You’ll notice that skipping the class altogether was not an option.  This was another one of those touchy-feely customer satisfaction courses put on by the same people who inflicted “Putting People First” on us last year.  This one is called, “A Complaint is a Gift” or CIAG. 

The philosophy behind CIAG is that most customers don’t complain.  Statistics show that 96% of dissatisfied customers do not complain.  They just don’t come back.  Consider the following, real-life example: 

Last week “Jeannie” bought a pair of sneakers at a store that shall remain nameless. She paid $17.50 for the shoes. This was a discount store, so there was little opportunity to try the shoes on before buying them. When she got home, she discovered that the shoes, which retail at major department stores for upwards of $40, really didn’t fit that well. 

Did she take the shoes back to the store and complain that they weren’t up to her expectations?  No. “Jeannie”, Shopper Extraordinaire, who never passes up a sale table, was (almost) willing to blow off $17.50 rather than go through the hassle of registering a complaint.  But you can bet she’ll probably never buy shoes from that store again. 

So, shoe-wise, the store loses a customer and doesn’t even know it.  The same is true of our customers at work.  If we don’t hear from them, how will we know if they’re satisfied?  Thus, the person who comes to you with a complaint is actually bringing you a “gift” in the form of valuable feedback (even as they’re yelling at you on the phone because they didn’t get the box/form/copy paper they ordered).  They represent the “silent” majority of 96%. 

Management wants us to become a “complaint-friendly” organization.  We actually spent more than a quarter-hour practicing saying “Thank you” to complainers, taking turns being the complainer and the “Thank you”-er. 

Of course, the most important aspect of this kind of training, or any meeting for that matter, is:  Will there be food provided? 

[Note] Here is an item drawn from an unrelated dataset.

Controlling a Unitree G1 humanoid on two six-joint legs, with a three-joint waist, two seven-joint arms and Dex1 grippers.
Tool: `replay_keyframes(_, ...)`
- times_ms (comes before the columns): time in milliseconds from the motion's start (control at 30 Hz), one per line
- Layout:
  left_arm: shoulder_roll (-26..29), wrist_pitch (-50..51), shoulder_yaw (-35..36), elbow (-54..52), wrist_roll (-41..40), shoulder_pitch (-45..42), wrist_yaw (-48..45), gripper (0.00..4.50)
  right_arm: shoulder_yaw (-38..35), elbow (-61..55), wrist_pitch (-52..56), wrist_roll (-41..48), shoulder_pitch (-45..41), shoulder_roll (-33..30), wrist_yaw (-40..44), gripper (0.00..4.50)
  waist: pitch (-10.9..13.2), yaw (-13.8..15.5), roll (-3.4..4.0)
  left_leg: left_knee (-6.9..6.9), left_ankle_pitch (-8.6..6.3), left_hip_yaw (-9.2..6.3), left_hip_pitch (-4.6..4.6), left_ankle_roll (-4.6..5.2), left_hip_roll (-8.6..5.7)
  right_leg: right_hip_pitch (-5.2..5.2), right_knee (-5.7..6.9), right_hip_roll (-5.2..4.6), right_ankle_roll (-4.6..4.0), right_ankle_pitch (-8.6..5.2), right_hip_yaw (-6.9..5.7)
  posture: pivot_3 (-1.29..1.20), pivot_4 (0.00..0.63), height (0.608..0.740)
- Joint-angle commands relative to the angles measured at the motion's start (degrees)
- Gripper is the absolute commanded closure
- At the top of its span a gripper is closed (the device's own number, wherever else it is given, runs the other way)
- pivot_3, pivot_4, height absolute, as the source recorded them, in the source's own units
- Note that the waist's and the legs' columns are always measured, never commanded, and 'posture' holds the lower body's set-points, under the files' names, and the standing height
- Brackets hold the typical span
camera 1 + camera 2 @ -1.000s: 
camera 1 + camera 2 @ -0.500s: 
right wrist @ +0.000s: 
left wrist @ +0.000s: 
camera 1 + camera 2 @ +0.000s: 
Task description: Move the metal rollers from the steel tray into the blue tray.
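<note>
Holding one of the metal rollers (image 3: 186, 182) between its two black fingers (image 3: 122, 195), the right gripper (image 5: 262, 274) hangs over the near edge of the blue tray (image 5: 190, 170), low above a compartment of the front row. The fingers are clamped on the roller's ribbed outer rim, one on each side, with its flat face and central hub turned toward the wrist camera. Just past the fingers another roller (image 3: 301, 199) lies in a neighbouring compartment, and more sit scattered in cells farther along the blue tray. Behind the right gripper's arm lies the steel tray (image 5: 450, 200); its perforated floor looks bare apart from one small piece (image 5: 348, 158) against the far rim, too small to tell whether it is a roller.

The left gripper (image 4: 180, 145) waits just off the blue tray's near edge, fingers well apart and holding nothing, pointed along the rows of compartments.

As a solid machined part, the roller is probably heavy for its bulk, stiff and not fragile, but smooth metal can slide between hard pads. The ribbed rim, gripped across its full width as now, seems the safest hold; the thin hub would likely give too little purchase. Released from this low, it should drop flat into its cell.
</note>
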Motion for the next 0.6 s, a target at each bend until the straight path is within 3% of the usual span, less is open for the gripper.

As for “Jeannie’s” shoes, we solved the dilemma in another way.  I tried the shoes on and they fit me just fine. Since my own sneakers were fast approaching the falling apart stage, I said I would take the shoes and subtract the $17.50 from “Jeannie’s” tab. “In that case,” she said, “I paid $27.50 for them.” 

Movies... 

Saw Smilla’s Sense of Snow.  This stars Julia Ormond in a role that, for once, goes very well with her Ice Princess persona.  Smilla, who is half-Greenlander, knows 200 words for snow.  Smilla knows snow.  When a neighbor’s child is killed, apparently playing in the snow on a Copenhagen rooftop, Smilla “senses” from the footprints that the boy was not playing but running from something.  Running from what?  Smilla will find out. 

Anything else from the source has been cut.